Eight Odisha workers enroute to Surat killed in road accident

Without train services, employers are sending buses to ferry labourers back to workplaces.

September 05, 2020 10:58 am | Updated 05:10 pm IST - BHUBANESWAR:

Representational image.

Representational image.

Eight migrant labourers from Odisha died in a road accident near Raipur in Chhattisgarh early on Saturday. The workers were on their way to Surat for work in textile industries.

The victims were among a group of 67 workers from Ganjam district who were returning to work in Gujarat after months of being idle after having returned to Odisha due to the COVID-19 lockdown. A Surat-based employer is said to have sent a bus to transport the skilled workers back to his textile units.

The accident took place when the bus was trying to overtake another vehicle. While seven men died on the spot, one died later in hospital. As many as 59 labourers were safe and under care of the Raipur administration. 

CM announces relief

Chief Minister Naveen Patnaik expressed deep grief at the death of the workers from his home district of Ganjam and announced an ex-gratia of ₹2 lakh each to the families of the deceased from the Chief Minister’s Relief Fund.
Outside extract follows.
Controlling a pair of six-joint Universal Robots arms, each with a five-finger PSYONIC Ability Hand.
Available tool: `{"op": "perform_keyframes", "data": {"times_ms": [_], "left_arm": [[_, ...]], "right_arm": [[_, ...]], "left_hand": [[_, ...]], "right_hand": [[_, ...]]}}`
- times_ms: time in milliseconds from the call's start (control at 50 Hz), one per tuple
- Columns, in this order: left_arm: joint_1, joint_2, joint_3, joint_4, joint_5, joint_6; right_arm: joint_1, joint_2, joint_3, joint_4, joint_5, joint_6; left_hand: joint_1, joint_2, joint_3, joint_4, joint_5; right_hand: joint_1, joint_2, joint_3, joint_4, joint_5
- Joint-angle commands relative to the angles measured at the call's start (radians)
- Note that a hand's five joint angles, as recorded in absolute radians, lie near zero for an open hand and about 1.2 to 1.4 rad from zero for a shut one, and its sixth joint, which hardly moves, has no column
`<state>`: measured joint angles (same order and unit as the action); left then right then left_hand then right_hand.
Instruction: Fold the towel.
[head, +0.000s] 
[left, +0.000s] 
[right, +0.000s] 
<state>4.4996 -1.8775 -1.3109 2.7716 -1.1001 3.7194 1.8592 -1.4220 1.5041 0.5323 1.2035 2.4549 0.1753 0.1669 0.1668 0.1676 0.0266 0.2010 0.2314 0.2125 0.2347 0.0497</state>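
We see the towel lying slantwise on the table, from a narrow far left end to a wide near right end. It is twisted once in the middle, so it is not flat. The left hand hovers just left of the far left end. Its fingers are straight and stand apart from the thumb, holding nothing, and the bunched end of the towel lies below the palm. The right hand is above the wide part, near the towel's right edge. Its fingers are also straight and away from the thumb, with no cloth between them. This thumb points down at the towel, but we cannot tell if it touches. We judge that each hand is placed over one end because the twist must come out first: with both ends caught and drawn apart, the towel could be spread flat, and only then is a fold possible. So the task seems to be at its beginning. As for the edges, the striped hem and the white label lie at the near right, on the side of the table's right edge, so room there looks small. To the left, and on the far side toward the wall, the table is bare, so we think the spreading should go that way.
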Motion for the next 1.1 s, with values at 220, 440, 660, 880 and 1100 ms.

He also said the State would bear the cost of treatment of the injured. 

Odisha’s Labour Minister Sushant Singh has been sent to Raipur to coordinate with the Chhattisgarh authorities on medical care for the injured and to oversee the return of the victims’ bodies to their respective villages. 

Director General of Police Abhay also got in touch with his counterpart in Chhattisgarh to ensure that the injured did not face any problems. An Odisha police team led by Sub Divisional Police Officer of Padampur rushed to Raipur for assistance. 

Back to work

Following the pandemic-induced lockdown in March, over four lakh people, most of them migrant workers employed in Gujarat, returned to Ganjam. More than two lakh people from the district are employed in the apparel industries of Surat alone. 

Towards the end of May and early June, the workers began receiving calls to return from their employers through labour agents. In July, employers started sending buses to transport workers back. The labourers, too, had by then run out of savings and were unable to support their families without a source of income. 

By August, the frequency of buses from Surat to ferry workers back to the textile units rose dramatically. 

The migration of workers to brick kilns and apparel units from the western districts of Odisha has also begun. In the absence of passenger train services, employers from Andhra Pradesh, Telangana and Tamil Nadu have also sent dozens of buses to ferry workers back to small and medium industries.